II. By the law we discover the nature of sin.—It discloses the real character of that dark mysterious power which forbids our perfection and felicity. And what then is sin? Sin as against God is the preference of our own will to the supreme will. “I had not known sin except the law had said, Thou shalt not covet.” Sin is not limitation; we act irregularly, not because we are so much less than God, but because we are contrary to God.
III. By the law as unfolded in revelation we discover the strength of sin.—The presence of the law brings out the virulence and wrath of the evil principle which is in our heart. “When the commandment came sin revived.” “The strength of sin is the law.” The presence of the lofty, the beautiful, in the first instance evokes, stirs up, draws out, the morbid humours of the soul; the fierce light stimulates the vicious germs which are in us.
IV. By the law as unfolded in revelation we discover the guilt of sin.—It is the ministry of condemnation; it convinces us that our transgressions are worthy of death. With the law before us we cannot plead that sin is ignorance. Sin is the transgression of the law, but we should think mercifully of sin committed in total ignorance of the law.
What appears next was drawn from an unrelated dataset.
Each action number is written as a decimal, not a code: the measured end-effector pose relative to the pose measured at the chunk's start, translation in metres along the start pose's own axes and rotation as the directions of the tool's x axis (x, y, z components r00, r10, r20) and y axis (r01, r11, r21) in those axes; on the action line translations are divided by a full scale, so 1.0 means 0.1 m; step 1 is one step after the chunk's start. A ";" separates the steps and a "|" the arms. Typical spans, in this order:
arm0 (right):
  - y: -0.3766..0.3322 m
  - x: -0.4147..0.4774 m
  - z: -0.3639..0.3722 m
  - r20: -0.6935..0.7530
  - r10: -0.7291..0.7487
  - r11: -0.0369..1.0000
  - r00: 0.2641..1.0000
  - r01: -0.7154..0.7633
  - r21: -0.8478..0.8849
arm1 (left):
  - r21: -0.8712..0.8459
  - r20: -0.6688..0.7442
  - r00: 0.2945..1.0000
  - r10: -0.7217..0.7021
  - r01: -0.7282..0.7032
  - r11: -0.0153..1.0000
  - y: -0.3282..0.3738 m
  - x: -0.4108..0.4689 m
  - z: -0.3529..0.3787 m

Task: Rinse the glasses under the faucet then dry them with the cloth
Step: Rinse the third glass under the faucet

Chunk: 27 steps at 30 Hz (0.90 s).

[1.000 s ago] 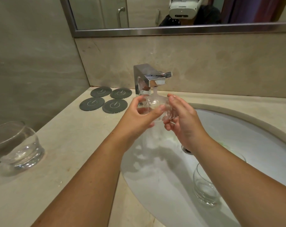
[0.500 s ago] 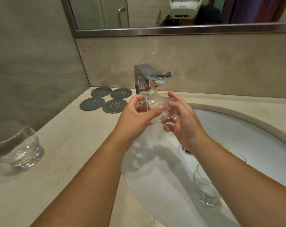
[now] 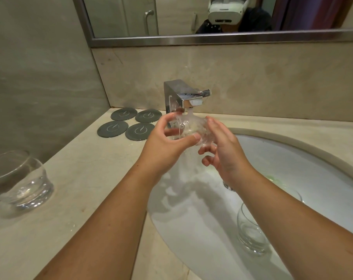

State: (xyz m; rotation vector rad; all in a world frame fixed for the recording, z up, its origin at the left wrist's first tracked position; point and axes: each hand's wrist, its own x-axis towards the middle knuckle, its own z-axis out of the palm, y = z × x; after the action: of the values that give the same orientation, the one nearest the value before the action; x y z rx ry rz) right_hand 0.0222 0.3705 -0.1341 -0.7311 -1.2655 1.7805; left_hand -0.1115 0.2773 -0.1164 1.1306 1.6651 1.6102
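Water runs from the square chrome faucet (image 3: 183,96) onto a clear glass (image 3: 188,128) held just under the spout. My left hand (image 3: 167,142) grips that glass from the left, thumb in front and fingers behind. My right hand (image 3: 222,146) touches its right side with the upper fingers while the lower fingers curl loosely below. A second clear glass (image 3: 250,233) lies in the white sink (image 3: 323,178), partly behind my right forearm. A third glass (image 3: 20,182) stands on the counter at the far left. No cloth is in view.
Several dark round coasters (image 3: 129,124) lie on the beige stone counter (image 3: 86,178) left of the faucet. A framed mirror (image 3: 191,39) runs along the wall above. The drain (image 3: 228,185) shows beside my right wrist.
The glass has turned a little in my hands under the stream. My right hand's lower fingers have loosened away from it. The other glasses have not moved.
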 end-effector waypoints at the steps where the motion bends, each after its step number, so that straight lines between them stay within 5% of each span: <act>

But the law which convicts us first enlightens us; we clearly see our duty, and yet persist in carrying out our own desires. With the law before us we cannot plead that sin is imperfection. It is now seen that sin is not finiteness, but contradictoriness; it is a conflict of wills. With the law before us we cannot plead that sin is misfortune. By the deepest of instincts we discern the vast difference between a misfortune and a sin. And the law brings sin and guilt home to us personally. It does not impeach and condemn a race so much as it challenges the man, the woman, the child. Those who have no proper consciousness of sin must come to the light. We must test ourselves by the standard of Sinai; we must submit ourselves to the white light which shines upon us and into us in the perfection of Jesus Christ. The law does not give deliverance from sin. The redemption of our life is in Christ Jesus. He turns the knowledge of sin into true sorrow for sin. Its issue is eternal life. He also awakens in us the love of holiness. We have redemption in His blood, even the forgiveness of sin. How infinite our debt to Jesus Christ! If He has banished the light laughter of Grecian joyousness, He has brought in a diviner joy. He has changed a life of petty thoughts, narrow sympathies, ignoble aims, into a life of large ideas, of emotions at once blissful and profound, of delightful fellowships, of sublime charity, and of most glorious hope.—W. L. Watkinson.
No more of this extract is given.